- Action item -
Please give back the listing below word for word, without the images.

*** Block opens ***

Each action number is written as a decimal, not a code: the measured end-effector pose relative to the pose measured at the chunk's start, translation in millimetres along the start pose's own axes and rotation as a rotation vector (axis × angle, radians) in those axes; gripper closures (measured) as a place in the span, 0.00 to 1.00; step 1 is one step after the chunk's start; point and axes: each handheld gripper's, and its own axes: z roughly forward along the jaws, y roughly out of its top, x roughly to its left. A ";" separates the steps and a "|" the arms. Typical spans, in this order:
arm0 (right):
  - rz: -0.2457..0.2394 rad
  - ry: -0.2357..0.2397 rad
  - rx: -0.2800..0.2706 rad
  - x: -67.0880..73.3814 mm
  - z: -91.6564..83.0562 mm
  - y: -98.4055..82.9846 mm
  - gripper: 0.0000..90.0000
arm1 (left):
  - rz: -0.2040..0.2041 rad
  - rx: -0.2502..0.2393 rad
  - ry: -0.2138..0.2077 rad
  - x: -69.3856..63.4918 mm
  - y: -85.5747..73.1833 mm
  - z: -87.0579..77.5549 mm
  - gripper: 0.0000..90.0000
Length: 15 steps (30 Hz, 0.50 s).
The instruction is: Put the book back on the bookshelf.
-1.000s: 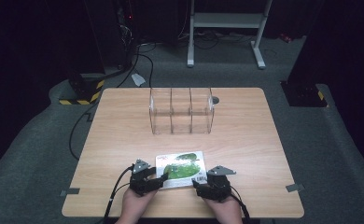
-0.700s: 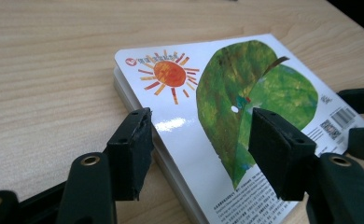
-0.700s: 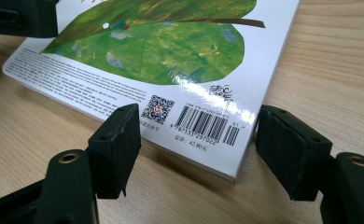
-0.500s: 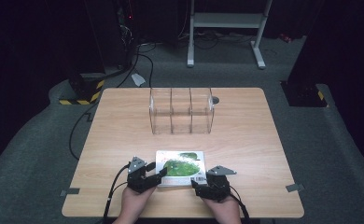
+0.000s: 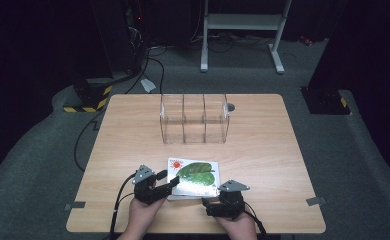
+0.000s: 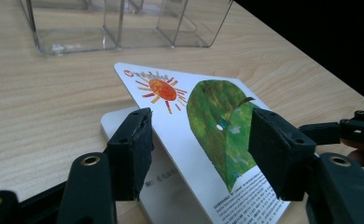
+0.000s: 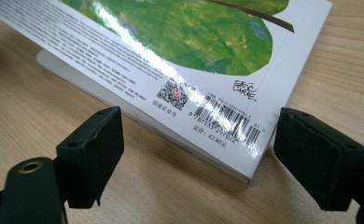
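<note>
At table's far side, clear three-compartment organizer [image 5: 195, 119] holding nothing, picture book [image 5: 193, 176] nearer, both grippers' jaws spread.

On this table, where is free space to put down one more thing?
The table is bare on its right, beside the clear organizer and the book; on its left, beside the same two; and in the strip between them. It is crowded at the near edge, where the left tongs and right tongs flank the book.
</note>
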 end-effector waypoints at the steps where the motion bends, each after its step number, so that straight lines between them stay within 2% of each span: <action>1: 0.000 -0.013 0.005 1.3 1.1 -0.2 0.18 | 0.005 -0.003 -0.002 -0.8 0.7 -0.4 0.44; 6: -0.014 -0.073 0.009 2.8 5.1 1.2 0.25 | 0.015 -0.007 0.000 -2.7 2.6 -1.0 0.44; 11: -0.002 -0.075 0.016 2.3 5.3 1.5 0.28 | 0.010 0.011 0.001 1.2 1.0 0.0 0.44; 15: 0.021 -0.068 0.007 -0.2 4.8 1.6 0.32 | -0.019 0.040 0.003 9.1 -1.4 2.3 0.43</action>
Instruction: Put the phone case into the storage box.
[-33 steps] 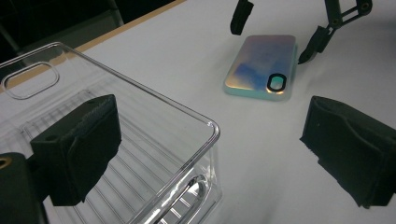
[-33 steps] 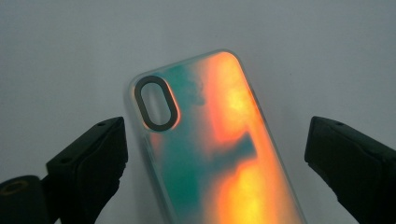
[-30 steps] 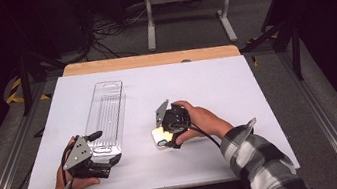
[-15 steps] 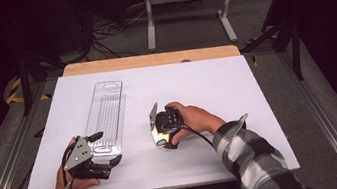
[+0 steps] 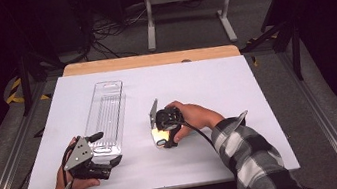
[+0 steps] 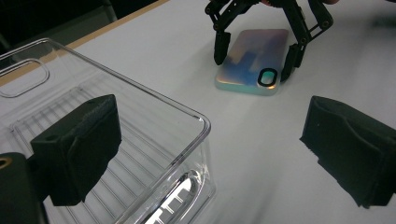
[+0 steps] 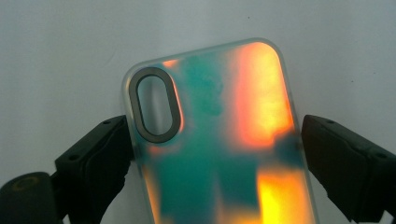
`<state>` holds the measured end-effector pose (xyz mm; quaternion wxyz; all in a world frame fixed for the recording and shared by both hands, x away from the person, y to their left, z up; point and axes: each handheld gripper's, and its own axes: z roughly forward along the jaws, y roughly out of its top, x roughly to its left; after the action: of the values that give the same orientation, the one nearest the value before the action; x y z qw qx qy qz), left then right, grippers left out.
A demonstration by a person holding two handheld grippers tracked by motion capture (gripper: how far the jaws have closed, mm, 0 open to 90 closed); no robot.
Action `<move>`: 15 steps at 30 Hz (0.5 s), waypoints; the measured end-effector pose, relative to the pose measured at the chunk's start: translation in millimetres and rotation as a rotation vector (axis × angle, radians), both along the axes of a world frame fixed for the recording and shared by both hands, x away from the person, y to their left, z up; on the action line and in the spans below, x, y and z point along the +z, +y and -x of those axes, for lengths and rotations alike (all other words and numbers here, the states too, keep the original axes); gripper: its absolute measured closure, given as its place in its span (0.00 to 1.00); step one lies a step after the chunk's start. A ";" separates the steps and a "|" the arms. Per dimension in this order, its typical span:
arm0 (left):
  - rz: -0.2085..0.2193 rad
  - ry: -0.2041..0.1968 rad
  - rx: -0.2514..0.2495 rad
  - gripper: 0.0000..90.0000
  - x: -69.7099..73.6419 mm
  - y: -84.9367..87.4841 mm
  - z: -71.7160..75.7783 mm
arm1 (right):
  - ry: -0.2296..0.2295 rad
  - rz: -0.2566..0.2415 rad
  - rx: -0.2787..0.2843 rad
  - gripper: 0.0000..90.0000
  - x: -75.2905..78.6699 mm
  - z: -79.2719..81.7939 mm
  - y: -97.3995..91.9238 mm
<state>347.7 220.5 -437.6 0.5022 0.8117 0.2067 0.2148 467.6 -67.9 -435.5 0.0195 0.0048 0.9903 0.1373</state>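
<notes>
High view, phone case: we see a small glowing slab on the white table, near the front edge, at about 3 o'clock from the clear tray.
High view, right gripper: our right hand reaches in from 4 o'clock, wrist bent, the tool pointing down onto the case.
High view, left gripper: it rests at the tray's near end, at 6 o'clock of it, our left hand wrapped round its body.
Left gripper view, case: iridescent blue-grey back, rounded corners, a dark oval camera ring near one end; it lies flat, long axis running toward 12 o'clock, ring end nearest us.
Left gripper view, own jaws: spread wide, one pad over the tray's corner, nothing between them.
Right gripper view, case: teal with orange-yellow patches, frosted rim, ring at 10 o'clock; long axis runs 6 to 12.
Right gripper view, own jaws: they have just been closing, and stand either side of the case's long edges; the left pad meets the edge, the right sits just beside it.
</notes>
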 end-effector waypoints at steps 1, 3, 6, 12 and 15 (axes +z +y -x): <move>0.001 0.004 0.000 0.06 -0.2 -0.3 0.1 | -0.001 0.002 0.014 0.12 0.1 -1.5 0.9; -0.003 0.000 0.003 0.06 -0.1 -0.1 -0.2 | 0.011 0.016 0.000 0.13 0.5 -1.1 2.2; -0.007 0.003 0.001 0.06 -0.4 -0.1 -0.4 | 0.014 0.046 0.017 0.15 2.3 -1.3 5.0; -0.009 0.006 0.002 0.06 -0.7 -0.2 -0.5 | 0.010 0.043 0.044 0.18 3.0 -0.1 5.9; -0.011 0.001 0.005 0.06 -0.5 -0.2 -0.4 | 0.007 0.041 0.047 0.18 3.2 0.2 5.8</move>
<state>348.1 220.3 -438.1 0.4973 0.8139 0.2079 0.2168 467.4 -62.1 -432.3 0.0127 -0.0183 0.9928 0.1176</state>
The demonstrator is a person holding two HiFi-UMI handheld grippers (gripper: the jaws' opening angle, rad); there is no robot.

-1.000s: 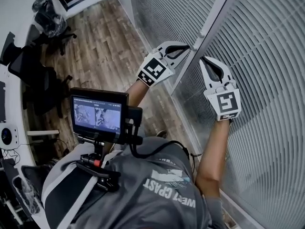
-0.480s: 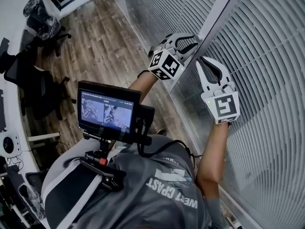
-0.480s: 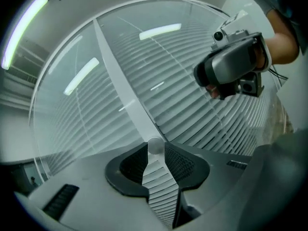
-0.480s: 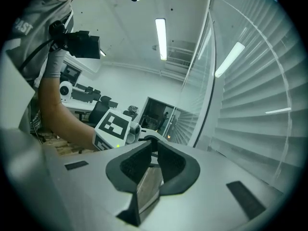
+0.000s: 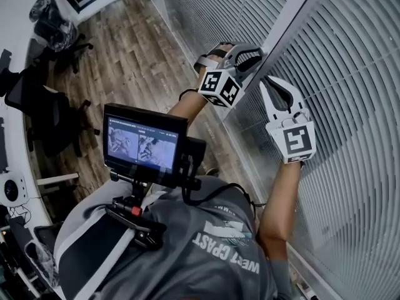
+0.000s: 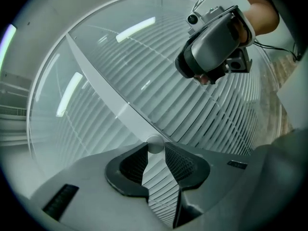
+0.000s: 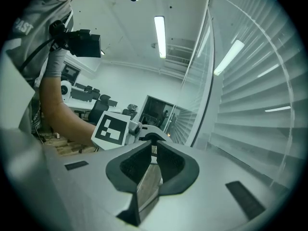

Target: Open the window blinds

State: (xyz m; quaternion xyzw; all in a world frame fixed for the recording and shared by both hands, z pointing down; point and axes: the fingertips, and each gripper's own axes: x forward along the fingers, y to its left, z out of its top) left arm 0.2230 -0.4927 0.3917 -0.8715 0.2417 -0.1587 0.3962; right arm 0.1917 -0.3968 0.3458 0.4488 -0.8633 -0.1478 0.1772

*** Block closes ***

- Exercise answer -
Each action number is written as a decimal, not a code: the measured end-effector pose relative to the pose measured at the chunk's start, translation in millimetres along the start pose's own axes and rotation as a rotation vector (axis × angle, radians) in those axes; gripper closures (measured) as a place in the span, 0.00 to 1.00; step 1 is one step after the chunk's start; point and axes: each handheld gripper's, and its own axes: z roughly forward along the jaws, y roughly out of its top, x roughly to its left. A ";" separates the steps and a "|" the arms. Typical spans, in this order:
arm0 (right):
  - rz: -0.2457..0.2394 rad
  - ry: -0.2357..0.2397 rad
  - rx: -0.2800..0.2706 rad
  - x: -67.0880..73.3814 mm
  - z: -91.6564..83.0562 mm
  - y: -98.4055..82.9846 mm
  - gripper: 0.0000..90.0000
arm1 (left):
  - rz: -0.2040..0.2041 rad
  - rx: -0.2502..0.2393 rad
  - ry: -0.2138..0.2077 rad
  - x: -69.3856..63.4918 mm
  - y: -85.5747..73.1833 mm
  - z: -87.0579..77.5549 mm
  - gripper: 0.0000..90.0000
Length: 15 steps (30 Hz, 0.50 s).
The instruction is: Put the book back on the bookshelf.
-1.000s: 
-0.700s: 
-0.700s: 
-0.500s: 
+0.000s: 
+0.000s: 
+0.000s: 
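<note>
At table's far side, clear three-compartment organizer [image 5: 195, 119] holding nothing, picture book [image 5: 193, 176] nearer, both grippers' jaws spread.

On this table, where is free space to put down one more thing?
The table is bare on its right, beside the clear organizer and the book; on its left, beside the same two; and in the strip between them. It is crowded at the near edge, where the left tongs and right tongs flank the book.
</note>
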 end-effector waypoints at the steps where the motion bends, each after its step number, so that straight lines between them stay within 2% of each span: <action>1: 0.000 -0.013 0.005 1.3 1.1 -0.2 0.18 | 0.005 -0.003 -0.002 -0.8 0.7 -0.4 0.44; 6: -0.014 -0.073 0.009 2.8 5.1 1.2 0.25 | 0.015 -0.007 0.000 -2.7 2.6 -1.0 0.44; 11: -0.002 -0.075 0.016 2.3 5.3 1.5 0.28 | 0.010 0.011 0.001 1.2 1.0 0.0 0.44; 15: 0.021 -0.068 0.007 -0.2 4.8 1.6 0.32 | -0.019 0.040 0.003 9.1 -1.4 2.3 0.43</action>
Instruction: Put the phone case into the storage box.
[-33 steps] 
[-33 steps] 
[-30 steps] 
[-15 steps] 
[+0 steps] 
[+0 steps] 
[+0 steps] 
`<state>` holds the measured end-effector pose (xyz mm; quaternion wxyz; all in a world frame fixed for the recording and shared by both hands, x away from the person, y to their left, z up; point and axes: each handheld gripper's, and its own axes: z roughly forward along the jaws, y roughly out of its top, x roughly to its left; after the action: of the values that give the same orientation, the one nearest the value before the action; x y z qw qx qy qz), left then right, grippers left out.
A demonstration by a person holding two handheld grippers tracked by motion capture (gripper: how far the jaws have closed, mm, 0 open to 90 closed); no robot.
Action `<move>`: 15 steps at 30 Hz (0.5 s), waypoints; the measured end-effector pose, relative to the pose measured at the chunk's start: translation in millimetres and rotation as a rotation vector (axis × angle, radians), both along the axes of a world frame fixed for the recording and shared by both hands, x away from the person, y to their left, z up; on the action line and in the spans below, x, y and z point along the +z, +y and -x of those axes, for lengths and rotations alike (all other words and numbers here, the states too, keep the original axes); gripper: its absolute measured closure, given as its place in its span (0.00 to 1.00); step one lies a step after the chunk's start. A ";" separates the steps and a "|" the arms. Per dimension in this order, its typical span:
arm0 (left):
  - rz: -0.2085..0.2193 rad
  - ry: -0.2041..0.1968 rad
  - rx: -0.2514..0.2495 rad
  - gripper: 0.0000..90.0000
  - x: -69.7099..73.6419 mm
  - y: -84.9367..87.4841 mm
  - z: -71.7160..75.7783 mm
arm1 (right):
  - ry: -0.2296..0.2295 rad
  - rz: -0.2566..0.2415 rad
  - rx: -0.2787..0.2843 rad
  - gripper: 0.0000..90.0000
  - x: -75.2905..78.6699 mm
  - z: -79.2719..81.7939 mm
  - y: -97.3995..91.9238 mm
<state>347.7 220.5 -437.6 0.5022 0.8117 0.2067 0.2148 467.6 -67.9 -435.5 0.0195 0.0048 0.9903 0.1373</state>
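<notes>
High view, phone case: we see a small glowing slab on the white table, near the front edge, at about 3 o'clock from the clear tray.
High view, right gripper: our right hand reaches in from 4 o'clock, wrist bent, the tool pointing down onto the case.
High view, left gripper: it rests at the tray's near end, at 6 o'clock of it, our left hand wrapped round its body.
Left gripper view, case: iridescent blue-grey back, rounded corners, a dark oval camera ring near one end; it lies flat, long axis running toward 12 o'clock, ring end nearest us.
Left gripper view, own jaws: spread wide, one pad over the tray's corner, nothing between them.
Right gripper view, case: teal with orange-yellow patches, frosted rim, ring at 10 o'clock; long axis runs 6 to 12.
Right gripper view, own jaws: they have just been closing, and stand either side of the case's long edges; the left pad meets the edge, the right sits just beside it.
</notes>
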 end-effector waypoints at steps 1, 3, 6, 12 and 15 (axes +z +y -x): <move>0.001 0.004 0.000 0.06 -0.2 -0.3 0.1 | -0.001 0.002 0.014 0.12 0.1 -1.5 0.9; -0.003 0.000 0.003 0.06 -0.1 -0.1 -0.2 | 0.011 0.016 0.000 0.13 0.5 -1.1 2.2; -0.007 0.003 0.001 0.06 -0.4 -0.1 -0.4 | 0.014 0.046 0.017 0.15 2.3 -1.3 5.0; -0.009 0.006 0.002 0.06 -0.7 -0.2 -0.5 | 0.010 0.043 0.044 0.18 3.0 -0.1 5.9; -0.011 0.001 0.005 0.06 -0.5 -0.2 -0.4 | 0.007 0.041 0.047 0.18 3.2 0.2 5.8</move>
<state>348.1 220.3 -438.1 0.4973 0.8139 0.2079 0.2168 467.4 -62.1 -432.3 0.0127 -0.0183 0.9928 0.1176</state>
The demonstrator is a person holding two HiFi-UMI handheld grippers (gripper: the jaws' opening angle, rad); there is no robot.

-1.000s: 
-0.480s: 
-0.480s: 
-0.480s: 
+0.000s: 
+0.000s: 
+0.000s: 

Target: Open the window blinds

State: (xyz m; quaternion xyzw; all in a world frame fixed for the recording and shared by both hands, z pointing down; point and axes: the fingertips, and each gripper's own axes: x forward along the fingers, y to its left, z out of its top) left arm 0.2230 -0.4927 0.3917 -0.8715 0.2417 -0.1587 0.3962; right arm 0.1917 -0.3968 0.3458 0.4488 -0.8633 -0.1478 0.1772

Nothing else belongs to the answer.